Again, awarding the descriptor an incapacitating 15 points, the DWP shows zero respect for a quality that has made many of our top bankers the authorities they are today: “Reduced awareness of everyday hazards leads to a significant risk of damage to property or possessions such that they require supervision for the majority of the time to maintain safety.” Still, with a below-15 score in this and any other category, it is quite possible that a stressed banker might undergo, like any number of sick claimants, an Atos miracle and emerge restored after only 15 minutes with an Atos healer to a fully employable condition.
Admittedly, a court has recently ruled that existing WCAs are unfair to applicants with mental health problems, given the problems they can face in providing evidence and insights into their own conditions, a flaw that contributes not only to extensive human misery but to the overturning of around 40% of WCAs brought to appeal.

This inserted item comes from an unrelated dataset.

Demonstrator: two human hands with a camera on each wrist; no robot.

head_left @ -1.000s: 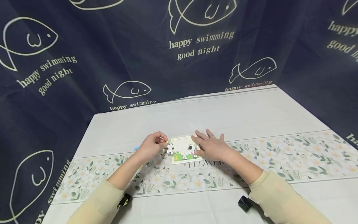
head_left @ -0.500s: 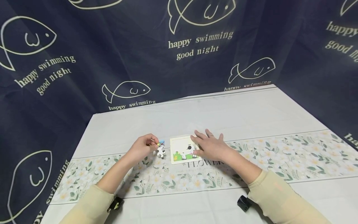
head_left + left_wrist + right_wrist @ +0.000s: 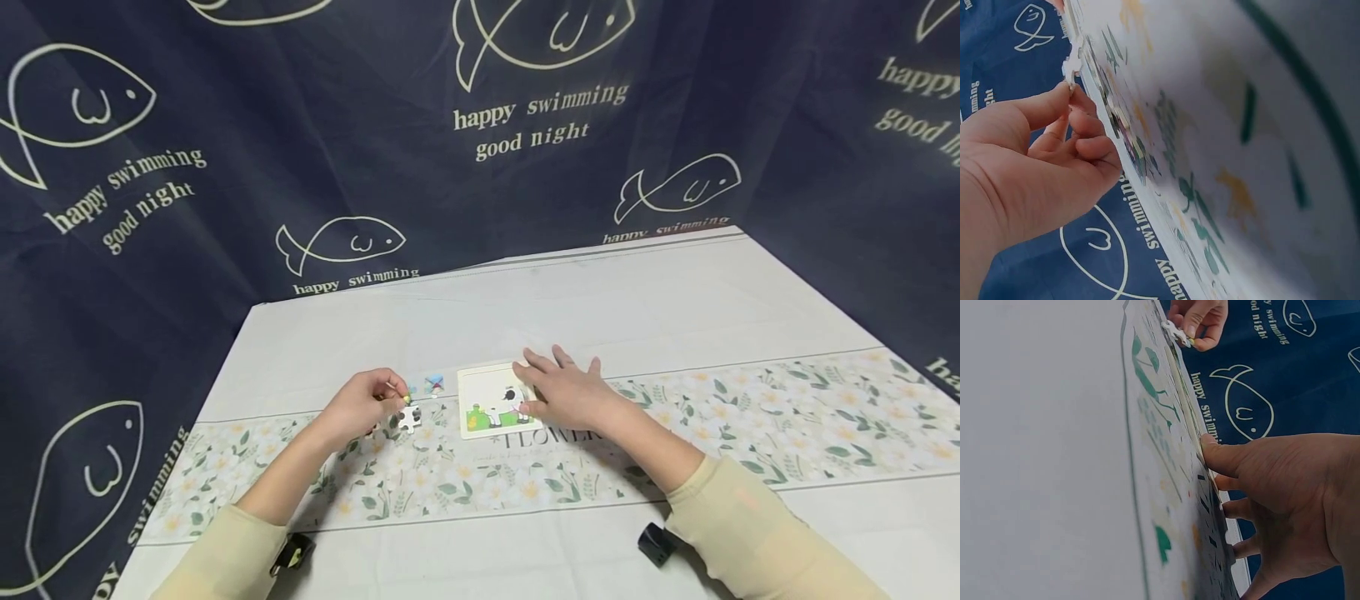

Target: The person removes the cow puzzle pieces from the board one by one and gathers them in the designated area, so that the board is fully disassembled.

The DWP is appealing against that judgment, determined that patients with, say, schizophrenia, autism or personality disorders, and people who may be anxious, bipolar, suicidal or agoraphobic, as well as punishingly poor, should continue to be treated as capable of organising and sometimes paying for medical evidence about their condition. Not that a diagnosis, such as Sir Hector’s exhaustion and stress, would, outside Barclays, necessarily be considered incapacitating. It is the tasks that count. Hence reliable reports of mentally ill patients feeling suicidal when, being able to set an alarm clock as well as, say, self-harm, they fear scoring zero points in assessments and being stripped of benefits. At the same time, the care minister, Norman Lamb, is saying: “There is an institutional bias in the NHS against mental health and I am determined to end this.”
As for Barclays, shareholders now have to respect Sir Hector’s diagnosis, and the sick leave, or skiving to use the clinical term, suggested by his doctors. As much as his ill health is regrettable and one wishes him the swiftest of recoveries, the serene manner of its announcement could be the one useful thing his awful bank has ever done.